How to Protect Your Most Vulnerable Joints As They Age
Your shoulders, hips, and knees are the most fragile joints in the body and are the most vulnerable to wear and tear as you age.
Jason Greenspan, a certified senior fitness specialist with 20 years experience, author of two fitness books, and the owner of Silver Stars Fitness, a seniors-only gym in Midtown, explains how preventative exercise can help you protect these joints.
Jason Greenspan (Courtesy of Jason Greenspan)
Epoch Times: How can people protect their hips, shoulders, and knees as they age?
Jason Greenspan:The best way to protect your knees, hips, and shoulders as you age is simply to treat these joints as a priority and work to increase their mobility and stability. This will help you move more efficiently and help to prevent injuries.
Epoch Times: Can you give some examples of exercises that help the hips and knees?
Mr. Greenspan: To activate and “wake up” the buttock muscles, we do a lot of bridging and clams. To strengthen the hips, we work on the inner and outer thigh muscles either by doing lying or standing leg lifts, or walking sideways (laterally), depending on a person’s level of fitness.
Your buttock and hips muscles are part of your core and help keep your knees in proper alignment when moving, stabilize your hips, and also help to absorb shock to the low back.
Epoch Times: So is core stability also important to help protect these joints?
Mr. Greenspan: The “core” ultimately helps to protect any unwanted movement while walking or when performing various exercises in the gym.
Older adults often tend to be in a rounded shoulder position or “kyphotic posture,” which can put stress not only on the shoulder, but also the neck and the low back. Core stability will help you maintain good posture, which will take stress off the rest of your body and help you move more efficiently.
Epoch Times: What exercises help with core stability?
Mr. Greenspan: To help with core stability in the abdominals and low back, we do exercises like planks, bird dogs, marching, and dead bugs.
Epoch Times: What exercises help the shoulders?

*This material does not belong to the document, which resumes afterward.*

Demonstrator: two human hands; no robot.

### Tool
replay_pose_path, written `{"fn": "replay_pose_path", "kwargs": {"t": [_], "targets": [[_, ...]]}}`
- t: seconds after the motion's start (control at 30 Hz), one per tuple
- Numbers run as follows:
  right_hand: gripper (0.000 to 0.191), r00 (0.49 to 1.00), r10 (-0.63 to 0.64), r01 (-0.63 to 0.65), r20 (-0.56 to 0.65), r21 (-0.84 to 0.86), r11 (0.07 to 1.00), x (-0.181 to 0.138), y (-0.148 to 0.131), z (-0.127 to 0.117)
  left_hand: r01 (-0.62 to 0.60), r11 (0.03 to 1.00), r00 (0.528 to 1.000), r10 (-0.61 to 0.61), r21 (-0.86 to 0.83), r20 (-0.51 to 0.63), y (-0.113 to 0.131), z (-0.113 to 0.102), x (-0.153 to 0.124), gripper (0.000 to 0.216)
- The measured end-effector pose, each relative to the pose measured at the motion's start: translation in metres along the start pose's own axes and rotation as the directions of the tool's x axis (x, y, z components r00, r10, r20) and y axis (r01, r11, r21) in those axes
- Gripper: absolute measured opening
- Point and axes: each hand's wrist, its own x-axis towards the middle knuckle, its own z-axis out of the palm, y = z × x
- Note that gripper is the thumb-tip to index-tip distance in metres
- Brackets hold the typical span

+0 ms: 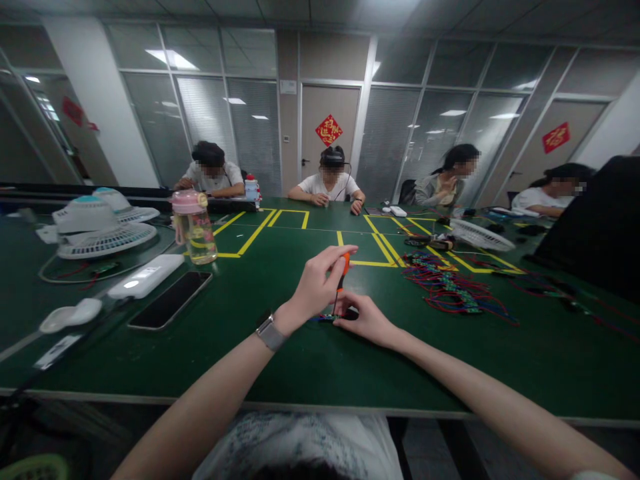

Mr. Greenspan: For the shoulders, you should focus on the upper back and the muscles and tendons that surround the shoulder joint (rotator cuffs) because these stabilize the shoulders.
An exercise we like to incorporate is something called Y’s and T’s, which is where you hold dumbbells or use other forms or resistance, and form the letter Y by raising your arms to shoulder height with a 90-degree angle between them, and the letter T by raising the arms out to the side at shoulder height.
For the mid-back muscles, we do a lot of standing cobras, which are done by gently drawing the shoulder blades toward one another.
Epoch Times: Can people who have a knee or hip replacement still exercise these joints?
Mr. Greenspan: Yes, it’s actually encouraged as long as they’ve been discharged from physical therapy, have medical clearance, and their knees and hips are fully able to bear weight.
Epoch Times: Are there special considerations after surgery?
Mr. Greenspan: All exercise should be tailored to your fitness level and orthopedic concerns. Everyone progresses and responds differently after surgery, and there are certain precautions that we typically take for the first six weeks or sometimes for up to one year.
Some of these precautions are to avoid bringing the leg up too high, crossing the legs while sitting, bringing the legs across or too far away from the midline of the body, standing up from a low chair, or even pivoting on the affected leg.
Epoch Times: You teach preventative training to seniors. Why is this important as people age?
Mr. Greenspan: Preventative training is a proactive approach to protecting yourself from injury and reducing aches and pains. Unfortunately, as we age, we have more aches and pains due to poor posture, tightness, and weakness.
Epoch Times: Can exercise help these aches and pains?
Mr. Greenspan: When a joint hurts, your body is telling you something isn’t right. This pain might be due to lack of mobility or strength or a loss of structural integrity. Either way, if you have pain, don’t give up. See your doctor, then a physical therapist, and then a good trainer.
Epoch Times: What misconceptions do you find seniors have about exercise?
Mr. Greenspan: Seniors often feel it’s too late to increase their strength and tend to rationalize that losing the ability to do everyday activities is just a part of the aging process, so they just give in, and then it’s typically a downward spiral.
But studies show you can build strength at any age as long as your exercise program is consistent and provides sufficient challenge.
Epoch Times: What kinds of changes do you notice when seniors exercise?
Mr. Greenspan: We’ve had numerous clients tell us after they’ve gone through our preventative training program that they are much more aware of their posture, and even their spouses have noticed a difference in their posture. They also feel a lot more stable and have less pain than they did prior to beginning training.
Epoch Times: Would you like to offer any other tips for protecting these vulnerable joints?
Mr. Greenspan: Yes, be aware of your posture at the gym and throughout the day. Poor posture will not only put stress on all your joints, but will also affect your overall stability and balance.